Prancis Menutup Stan Israel yang Menampilkan Senjata Digunakan di Gaza
BERITA TERBARU INDONESIA, PARIS – Empat stan utama milik perusahaan Israel di pameran dirgantara Paris ditutup oleh pihak penyelenggara. Keputusan ini diambil setelah perusahaan-perusahaan tersebut dilaporkan menolak untuk memindahkan senjata yang digunakan di Gaza dari area pameran.
Stan tersebut disembunyikan dari pandangan publik menyusul adanya tekanan dari pemerintah Prancis kepada pihak penyelenggara, demikian diungkapkan oleh sebuah sumber kepada sumber berita internasional.
Stand yang ditutup adalah milik Elbit Systems, Rafael, IAI, dan Uvision. Sementara itu, tiga stan kecil Israel yang tidak menampilkan perangkat keras serta stan Kementerian Pertahanan Israel tetap dibuka. Pameran tersebut berlangsung di tengah meningkatnya ketegangan di Timur Tengah.
Sebuah laporan menyebutkan bahwa instruksi penutupan berasal dari otoritas Prancis setelah perusahaan-perusahaan tersebut menolak untuk mematuhi arahan dari badan keamanan Prancis agar menghapus senjata ofensif dari area pameran.
Pameran ini, yang pertama kali diadakan pada tahun 1909, diselenggarakan oleh Asosiasi Industri Dirgantara Prancis dan berlangsung di Le Bourget, Paris, dari hari Senin hingga Minggu mendatang.
Prancis, yang selama ini menjadi sekutu Israel, semakin menekan pemerintahan Benjamin Netanyahu terkait tindakannya di Gaza dan serangan militer di luar negeri. Pada hari Jumat, Presiden Prancis Emmanuel Macron menegaskan kembali dukungan negaranya terhadap hak Israel untuk mempertahankan diri, namun ia juga meminta semua pihak untuk menahan diri dan melakukan deeskalasi.
Kementerian Pertahanan Israel mengungkapkan bahwa mereka menolak untuk menghapus beberapa sistem persenjataan dari pameran, yang kemudian direspons oleh penyelenggara dengan memasang partisi hitam untuk memisahkan paviliun industri Israel dari yang lain.
Mereka menyatakan, “Keputusan ini mencerminkan pertimbangan yang didorong oleh politik dan komersial, di mana Prancis menggunakan alasan politik untuk mengecualikan senjata ofensif Israel dari pameran internasional – senjata yang bersaing dengan industri Prancis.”
Gambar yang diambil oleh sebuah kantor berita menunjukkan tulisan kuning pada salah satu dinding hitam di sekitar stan.
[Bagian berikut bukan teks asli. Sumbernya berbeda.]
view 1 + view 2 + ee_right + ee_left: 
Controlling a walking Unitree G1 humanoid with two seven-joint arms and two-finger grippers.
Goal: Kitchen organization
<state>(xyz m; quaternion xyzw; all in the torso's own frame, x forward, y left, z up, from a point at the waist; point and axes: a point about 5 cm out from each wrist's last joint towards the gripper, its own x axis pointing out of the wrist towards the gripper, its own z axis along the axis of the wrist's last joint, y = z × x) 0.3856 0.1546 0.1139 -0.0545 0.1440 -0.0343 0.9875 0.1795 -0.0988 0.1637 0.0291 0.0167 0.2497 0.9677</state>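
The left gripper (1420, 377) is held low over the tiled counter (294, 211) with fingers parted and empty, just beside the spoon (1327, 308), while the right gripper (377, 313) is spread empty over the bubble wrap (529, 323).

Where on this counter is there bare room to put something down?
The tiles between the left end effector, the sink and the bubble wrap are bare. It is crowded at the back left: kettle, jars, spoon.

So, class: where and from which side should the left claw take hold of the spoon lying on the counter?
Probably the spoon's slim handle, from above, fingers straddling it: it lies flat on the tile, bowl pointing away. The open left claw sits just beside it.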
Bersama dengan gambar bendera Israel, tulisan tersebut berbunyi: “Di balik tembok ini terdapat sistem pertahanan terbaik yang digunakan oleh banyak negara. Sistem ini melindungi negara Israel saat ini. Pemerintah Prancis, atas nama diskriminasi, berusaha menyembunyikannya dari Anda.” Kemudian, bagian tembok hitam itu diganti dengan tembok putih.
Israel telah lama diketahui menggunakan serangan ke Gaza untuk menguji senjata terbaru mereka yang kemudian dijual ke negara lain. Pada Oktober 2024, tentara Israel merilis rekaman dari unit komando Maglan yang menggunakan bom mortir 120mm berpemandu presisi baru yang disebut Iron Sting di Gaza. Produsen bom yang berbasis di Haifa, Elbit Systems, telah mempromosikan bom tersebut sejak Maret 2021 ketika pertama kali diterapkan dalam militer Israel.
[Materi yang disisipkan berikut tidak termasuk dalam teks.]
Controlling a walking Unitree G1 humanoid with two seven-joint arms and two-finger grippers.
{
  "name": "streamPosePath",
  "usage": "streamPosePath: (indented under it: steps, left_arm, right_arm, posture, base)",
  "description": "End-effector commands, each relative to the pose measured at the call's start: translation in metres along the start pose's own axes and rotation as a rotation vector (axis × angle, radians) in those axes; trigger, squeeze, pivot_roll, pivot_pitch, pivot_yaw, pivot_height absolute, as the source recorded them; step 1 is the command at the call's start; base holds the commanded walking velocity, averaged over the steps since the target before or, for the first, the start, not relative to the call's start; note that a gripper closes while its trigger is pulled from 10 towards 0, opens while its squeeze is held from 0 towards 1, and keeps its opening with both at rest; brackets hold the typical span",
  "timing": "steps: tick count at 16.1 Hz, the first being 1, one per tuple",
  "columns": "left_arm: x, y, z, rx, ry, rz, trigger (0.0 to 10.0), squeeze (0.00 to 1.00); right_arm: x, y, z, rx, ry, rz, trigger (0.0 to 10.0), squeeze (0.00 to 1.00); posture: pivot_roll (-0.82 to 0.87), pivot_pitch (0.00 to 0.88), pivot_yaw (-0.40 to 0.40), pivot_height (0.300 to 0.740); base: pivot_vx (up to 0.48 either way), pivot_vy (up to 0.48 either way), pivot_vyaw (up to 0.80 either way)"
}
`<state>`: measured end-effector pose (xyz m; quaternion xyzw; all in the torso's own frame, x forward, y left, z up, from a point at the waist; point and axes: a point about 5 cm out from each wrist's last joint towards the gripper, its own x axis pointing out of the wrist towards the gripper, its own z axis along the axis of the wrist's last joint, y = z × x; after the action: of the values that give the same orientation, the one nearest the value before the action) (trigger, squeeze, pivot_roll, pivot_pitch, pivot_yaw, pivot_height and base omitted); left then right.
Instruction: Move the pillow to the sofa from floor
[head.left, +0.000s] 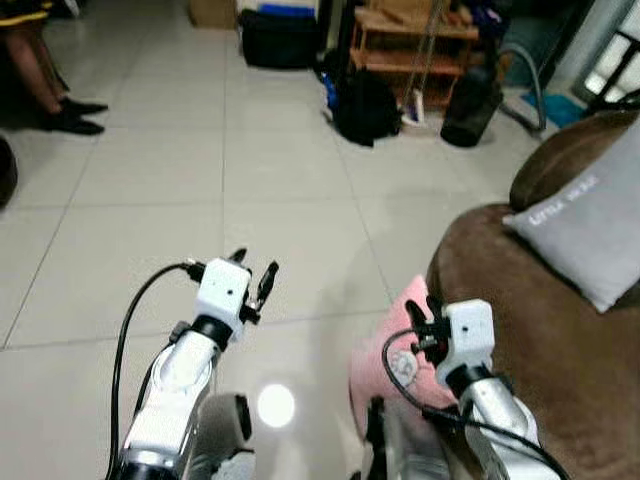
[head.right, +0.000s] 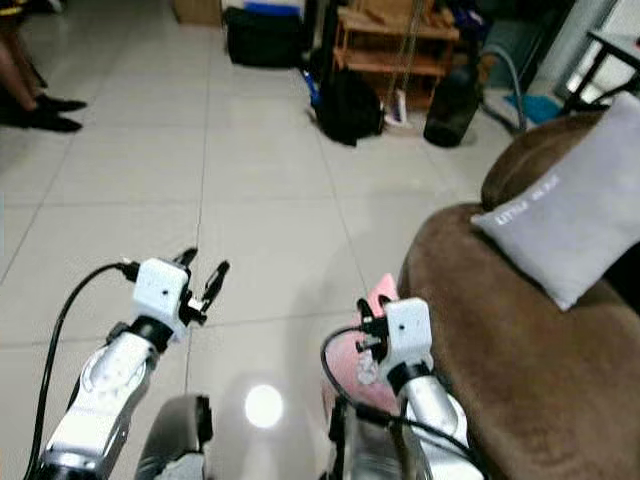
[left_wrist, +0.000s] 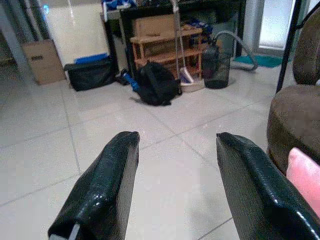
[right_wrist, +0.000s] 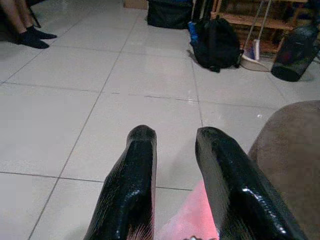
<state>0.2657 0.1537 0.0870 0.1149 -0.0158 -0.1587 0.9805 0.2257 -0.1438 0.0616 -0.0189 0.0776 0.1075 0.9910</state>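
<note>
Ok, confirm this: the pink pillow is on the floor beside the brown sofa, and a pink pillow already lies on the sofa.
Not quite. The pillow on the brown sofa is grey with white lettering, not pink, as the left eye view shows. The pink pillow does sit on the floor against the sofa, under the right gripper.

Both silver arms reach forward, low over the floor (head.left: 250, 190). The left arm is bent a little and points ahead. Its wrist block is white, with a black cable looping off it. The left gripper (head.left: 252, 272) is up above the floor, and its two black fingers (left_wrist: 102, 192) stand wide apart with nothing between them.

The right arm reaches forward too, closer to the robot's body. The right gripper (head.left: 430, 308) sits lower over the floor. Its two fingers (right_wrist: 131, 187) have a small gap between them and hold nothing.
</note>
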Motion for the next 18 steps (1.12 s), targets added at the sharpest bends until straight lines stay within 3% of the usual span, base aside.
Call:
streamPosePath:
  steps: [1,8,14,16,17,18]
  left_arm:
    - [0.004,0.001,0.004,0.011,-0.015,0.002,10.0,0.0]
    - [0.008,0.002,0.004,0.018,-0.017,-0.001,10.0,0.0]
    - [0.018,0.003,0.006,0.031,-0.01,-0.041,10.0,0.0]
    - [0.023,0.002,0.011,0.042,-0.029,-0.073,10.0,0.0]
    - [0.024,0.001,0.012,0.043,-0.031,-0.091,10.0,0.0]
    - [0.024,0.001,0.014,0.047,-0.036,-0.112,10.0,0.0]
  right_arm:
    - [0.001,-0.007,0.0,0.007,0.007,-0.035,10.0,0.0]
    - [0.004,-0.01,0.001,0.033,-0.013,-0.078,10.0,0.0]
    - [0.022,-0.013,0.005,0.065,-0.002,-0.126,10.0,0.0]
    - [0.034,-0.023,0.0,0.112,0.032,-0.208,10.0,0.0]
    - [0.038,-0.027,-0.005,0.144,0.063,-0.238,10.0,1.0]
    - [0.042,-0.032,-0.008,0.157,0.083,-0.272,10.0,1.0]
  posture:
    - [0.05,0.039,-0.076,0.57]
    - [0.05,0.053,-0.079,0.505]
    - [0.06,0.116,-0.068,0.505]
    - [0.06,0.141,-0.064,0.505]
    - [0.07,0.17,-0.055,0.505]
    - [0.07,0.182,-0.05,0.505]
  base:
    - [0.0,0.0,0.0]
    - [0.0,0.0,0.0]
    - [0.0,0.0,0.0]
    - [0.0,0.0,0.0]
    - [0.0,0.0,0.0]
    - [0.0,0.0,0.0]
Pada tahun 2014, drone yang membawa roket Spike buatan Israel juga banyak diminati. Drone Heron TP “Eitan” adalah kendaraan udara tak berawak (UAV) terbesar Israel dan mulai digunakan pada tahun 2007. Diproduksi oleh Israel Aerospace Industries (IAI) yang dimiliki negara – perusahaan kedirgantaraan dan pertahanan terbesar Israel dan eksportir utama negara tersebut – drone ini bisa terbang hingga 40 jam terus menerus dan dapat membawa empat rudal Spike.
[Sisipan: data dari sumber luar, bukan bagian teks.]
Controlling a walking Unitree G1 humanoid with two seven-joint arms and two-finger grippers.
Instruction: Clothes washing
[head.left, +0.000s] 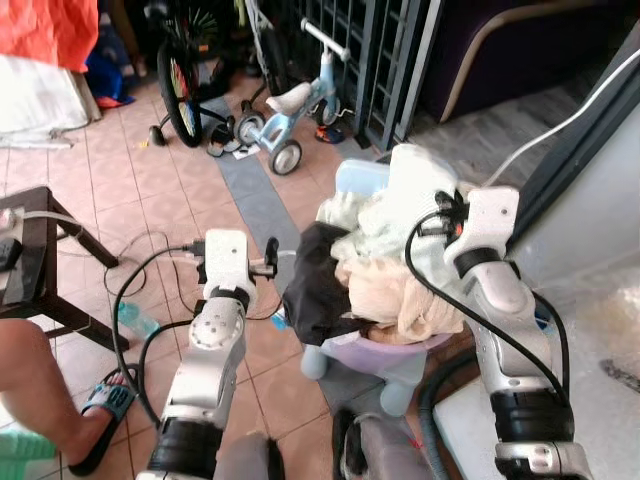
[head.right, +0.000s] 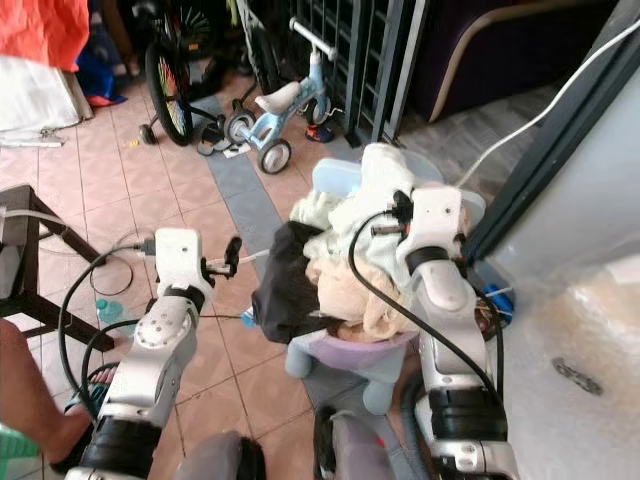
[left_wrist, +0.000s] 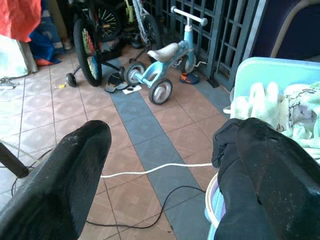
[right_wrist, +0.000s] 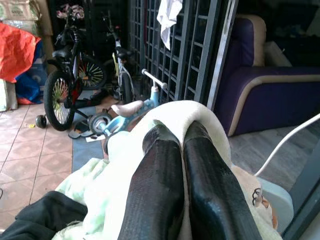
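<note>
Right gripper (right_wrist: 181, 150) rests on the white cloth (right_wrist: 175, 112) atop the laundry basket (head.left: 395, 352), fingers pressed together; left gripper (left_wrist: 165, 150), jaws spread, sits beside the black garment (head.left: 315, 285).

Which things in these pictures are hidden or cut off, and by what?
- Lilac plastic laundry basket: its inside is hidden in both eye views by the heap of clothes.
- Right gripper: the wrist view leaves unclear whether white cloth lies between its tips.
- Dark wooden table: cut off by the left edge of the eye views.
</note>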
Eitan pertama kali digunakan selama “Operasi Cast Lead” dalam perang Gaza tahun 2008-2009 untuk menyerang warga sipil, menurut sebuah organisasi non-pemerintah. Menurut laporan, dari 353 anak-anak yang terbunuh dan 860 terluka selama Operasi Cast Lead, 116 di antaranya meninggal akibat rudal yang diluncurkan oleh drone.